== EXERCISE PROMPT ==
Where an entry below contains an image, skip the image and copy the rest exactly.

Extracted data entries
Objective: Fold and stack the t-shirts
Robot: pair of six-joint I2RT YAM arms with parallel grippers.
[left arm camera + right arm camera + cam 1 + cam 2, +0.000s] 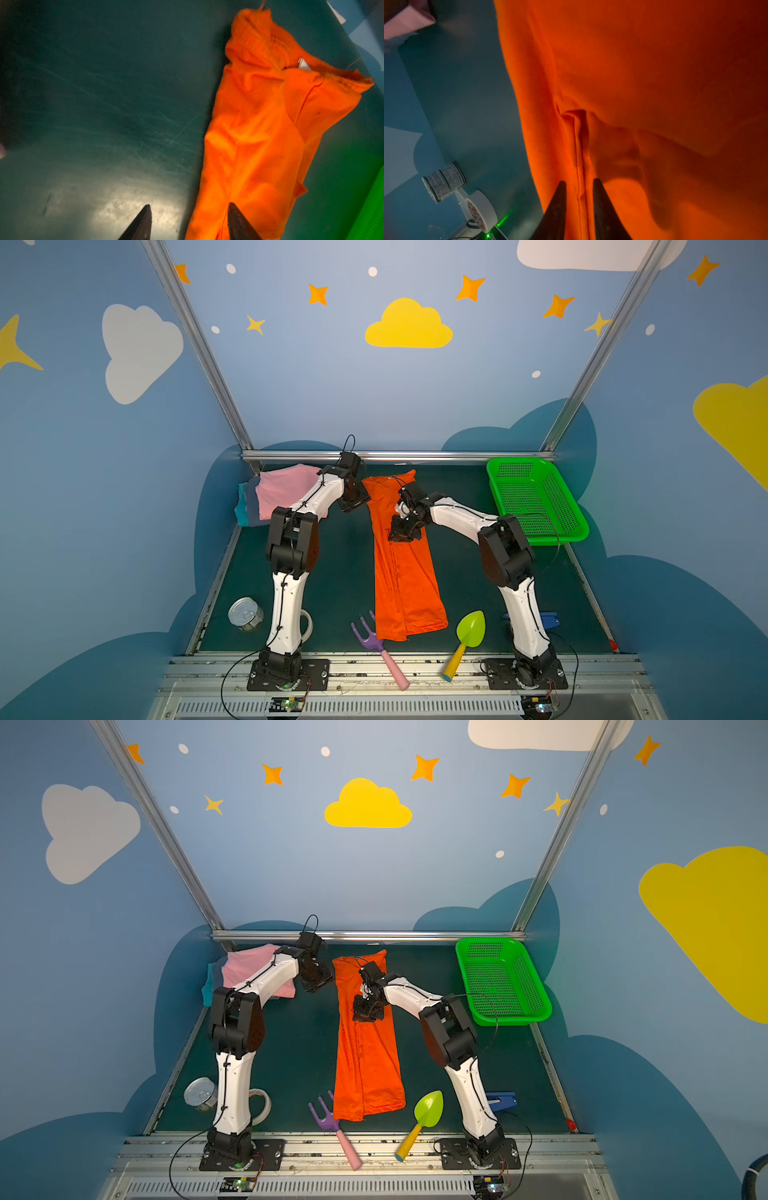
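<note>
Soft orange t-shirt (pixel 405 572) lies wrinkled, folded long. Left gripper (pixel 189 204) gapes empty; wrist view shows right gripper (pixel 579 180) barely parted astride a hem (pixel 580 162), grip unclear.

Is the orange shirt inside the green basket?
No, the bright orange cloth t-shirt lies stretched out on the dark green table, apart from the green perforated plastic basket.

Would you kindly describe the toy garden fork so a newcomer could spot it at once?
Start at the long orange t-shirt in the middle. At its front left corner lies the toy fork: purple prongs, pink handle, unlike the green-bladed trowel.
</note>
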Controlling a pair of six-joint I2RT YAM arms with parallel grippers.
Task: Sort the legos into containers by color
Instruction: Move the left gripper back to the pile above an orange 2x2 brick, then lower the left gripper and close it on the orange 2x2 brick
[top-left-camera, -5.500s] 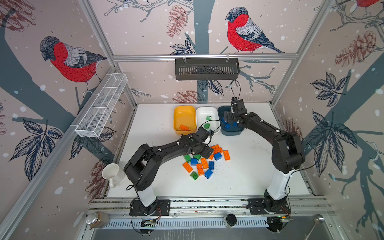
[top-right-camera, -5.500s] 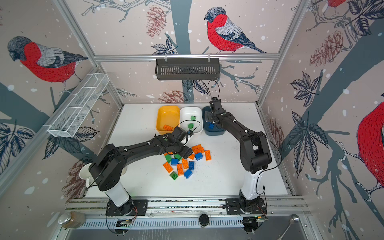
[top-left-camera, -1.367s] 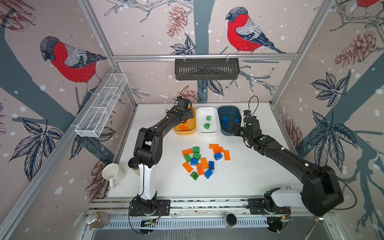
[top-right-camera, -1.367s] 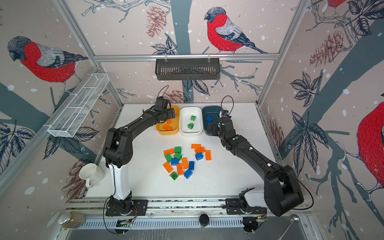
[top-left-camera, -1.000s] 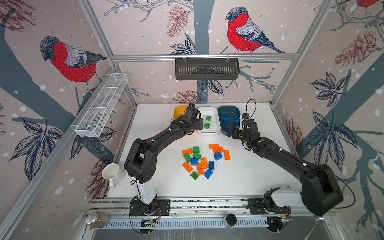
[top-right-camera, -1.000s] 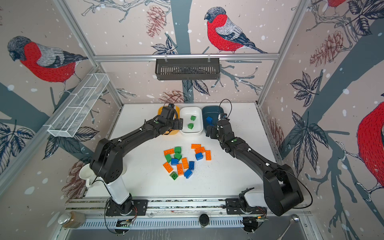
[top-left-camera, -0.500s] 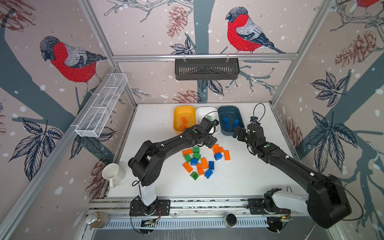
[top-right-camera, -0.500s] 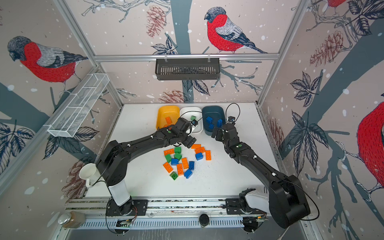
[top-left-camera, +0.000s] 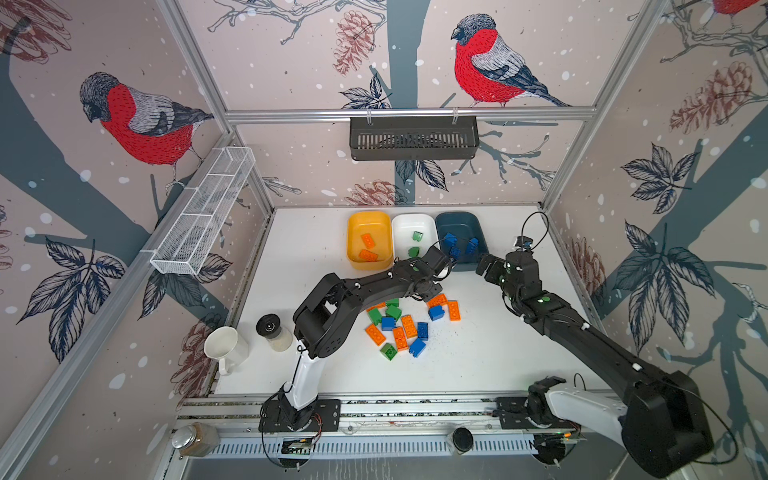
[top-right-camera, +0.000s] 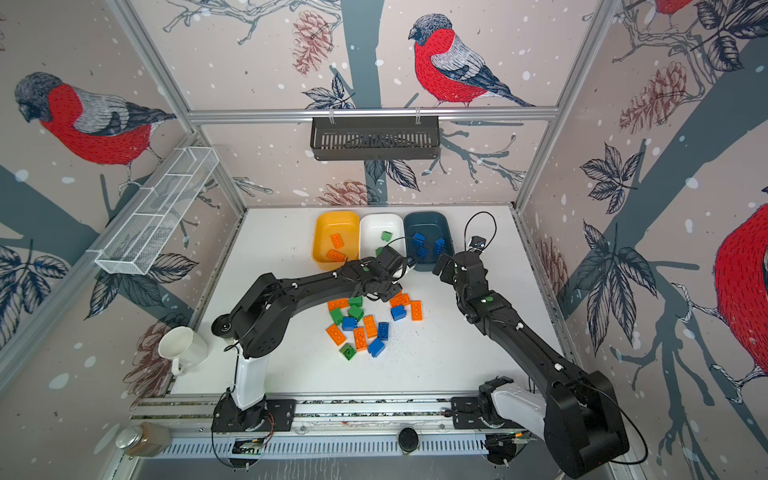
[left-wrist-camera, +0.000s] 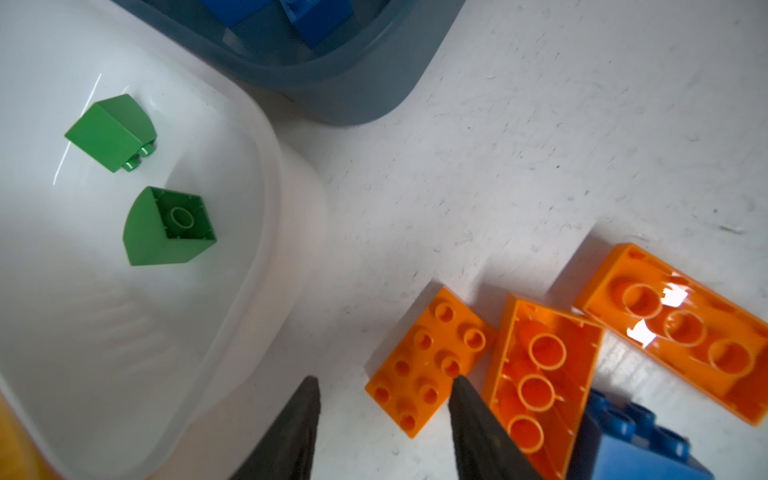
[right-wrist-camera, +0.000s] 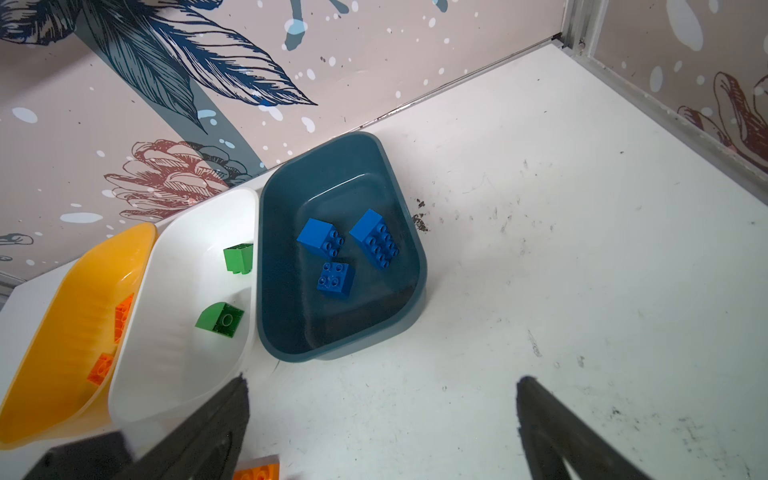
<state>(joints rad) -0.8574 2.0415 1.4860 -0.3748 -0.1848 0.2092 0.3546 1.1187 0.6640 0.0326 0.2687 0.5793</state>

== OUTPUT ==
Objective: Fold and stack the t-shirts
Robot: pair of six-joint I2RT YAM arms with parallel grippers.
[left arm camera + right arm camera + cam 1 + cam 2, +0.000s] 
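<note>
Soft orange t-shirt (pixel 405 572) lies wrinkled, folded long. Left gripper (pixel 189 204) gapes empty; wrist view shows right gripper (pixel 579 180) barely parted astride a hem (pixel 580 162), grip unclear.

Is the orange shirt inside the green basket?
No, the bright orange cloth t-shirt lies stretched out on the dark green table, apart from the green perforated plastic basket.

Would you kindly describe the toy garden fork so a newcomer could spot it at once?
Start at the long orange t-shirt in the middle. At its front left corner lies the toy fork: purple prongs, pink handle, unlike the green-bladed trowel.
</note>
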Controlling a pair of six-joint I2RT YAM arms with parallel grippers.
Task: Sort the legos into containers by color
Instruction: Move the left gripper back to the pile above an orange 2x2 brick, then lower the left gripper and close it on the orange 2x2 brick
[top-left-camera, -5.500s] 
[top-right-camera, -5.500s] 
[top-left-camera, -1.367s] 
[top-right-camera, -1.367s] 
[top-left-camera, -1.000s] 
[top-right-camera, -1.000s] 
[top-left-camera, -0.500s] 
[top-right-camera, -0.500s] 
[top-left-camera, +0.000s] 
[top-right-camera, +0.000s] 
[left-wrist-camera, +0.000s] 
[right-wrist-camera, +0.000s] 
<state>(joints rad) -0.8574 2.0415 1.4860 -0.3748 -0.1848 0.2092 0.3546 1.1187 0.6640 0.0326 0.2687 0.5793</state>

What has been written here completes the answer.